Boletim da VI Jornada da EBP – Seção Sul Editorial – P U L S…
A época e o espírito do tempo: amor, desejo e gozo
Nancy Greca Carneiro (EBP / AMP)
Em seu discurso na Universidade de Milão – maio de 1972 –, Lacan afirma que antes de qualquer significação possível, o jogo do significante, o deslizamento do significante “… é isto o que determina o ser para aquele que fala”[1]. A língua, a língua materna, a língua que se fala e seus usos, os usos da língua. O espírito do tempo fala e nela se inscreve a subjetividade da época. Nos tempos que correm, o sujeito romântico se retira, o sujeito da dúvida se dilui numa demanda incessante de gozo.
Mas se o sujeito se inscreve na subjetividade de sua época, a psicanálise o encontra na falta, no furo, em torno de uma perda. E é o discurso, no ordenamento do que se pode produzir pela existência da linguagem, que faz papel de ligação social. Em pleno maio de 1968, Lacan adverte que a aspiração revolucionária sempre termina no discurso do Mestre. E faz notar: “… é claro que nada é mais candente do que aquilo que, do discurso faz referência ao gozo”[2].
Oscar localiza em seu texto uma passagem precisa: “em 1970, o inconsciente é definido por Lacan como o discurso do mestre, e em 1972, em Milão, Lacan avança no conceito de inconsciente e o homologa ao discurso capitalista”. Destaco de seu texto “… o discurso capitalista rejeita a castração tornando inviável o estabelecimento do laço social, deixando de lado as coisas do amor”.
O discurso capitalista é apresentado como uma interrupção, uma pequena inversão entre o S1 e o sujeito dividido que interrompe o giro dos discursos e foraclui a castração. Se “o que faz girar os discursos é o amor”[3] e o amor faz suplência ao impossível, ao furo no real e organiza os discursos, como mediar a falta e fazer circular gozo e saber? Que mediação fazer circular entre sujeito e gozo sem a mediação simbólica?
Em a Erótica do tempo, Miller[4] se refere ao gozo assediado pelo tempo. Diante do imperativo de gozo, o amor não enlaça, se esgarça a temporalidade do desejo, o tempo da falta, o tempo da espera, o tempo do encontro e se impõe a erotização da urgência. O tempo da urgência se torna um canal para o gozo.
O que oferecer a um sujeito exaurido, desconectado, seduzido pela imagem de si, capturado pela oferta constante de objetos descartáveis, que exige um gozo direto que prescinde do amor, contorna o desejo e a castração?

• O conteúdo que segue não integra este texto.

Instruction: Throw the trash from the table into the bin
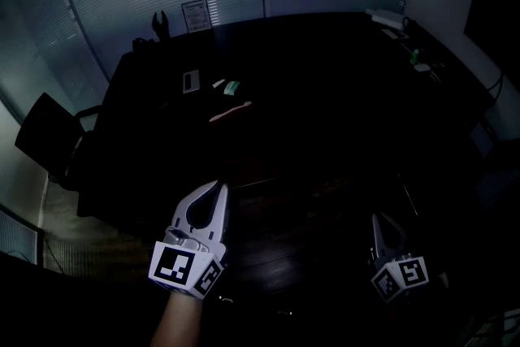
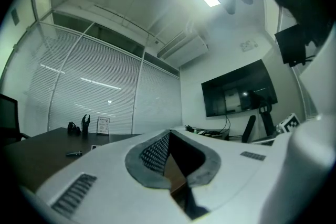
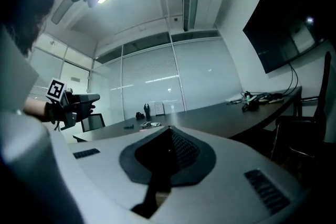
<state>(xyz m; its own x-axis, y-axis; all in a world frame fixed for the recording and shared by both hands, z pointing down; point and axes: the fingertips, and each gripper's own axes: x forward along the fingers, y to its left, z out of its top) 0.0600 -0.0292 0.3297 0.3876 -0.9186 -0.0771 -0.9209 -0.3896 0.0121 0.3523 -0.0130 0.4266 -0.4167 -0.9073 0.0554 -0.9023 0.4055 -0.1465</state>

Freud se refere a três profissões impossíveis – de governar, de educar e de analisar, às quais Lacan inclui a de fazer desejar[5]. Trata-se justo da oferta de Lacan ao propor o discurso analítico como um dos quatro discursos: como fazer presente o discurso analítico no século XXI, aquele que deve se encontrar no polo oposto a toda vontade de dominar? “E, como eu dizia na última vez, quando deixei Vincennes, talvez seja do discurso do analista, se fizermos esse quarto de giro, que possa surgir um outro estilo de significante mestre”.[6]
E cá estamos em pleno um quarto do século 21 a nos perguntar: cadê o gozo?
[1] Lacan, J. O discurso capitalista – Discurso de Jacques Lacan na Universidade de Milão 12 de maio de 1972. Apostilado
[2] Lacan, J. O seminário, livro 17: o avesso da psicanálise (1969-1970). Rio de Janeiro: Jorge Zahar Editor 1992, p. 66
[3] Lacan, J. O seminário, livro 20: mais, ainda (1972-1973). Rio de Janeiro: Jorge Zahar Editor, 1992.
[4] Miller, J. A. A erótica do tempo. Seminário proferido durante o X Encontro do Campo Freudiano. Os circuitos do desejo na vida e na análise, abril de 2000, Rio de Janeiro: Contra Capa Livraria.
[5] Prefácio para um livro de August Aichhorn escrito por Freud em 1925.
[6] Lacan, J. “A impotência da verdade”. In: ___. O seminário, livro 17: o avesso da psicanálise (1969-1970). Rio de Janeiro: Rio de janeiro: Jorge Zahar Editor, 1992, p. 168.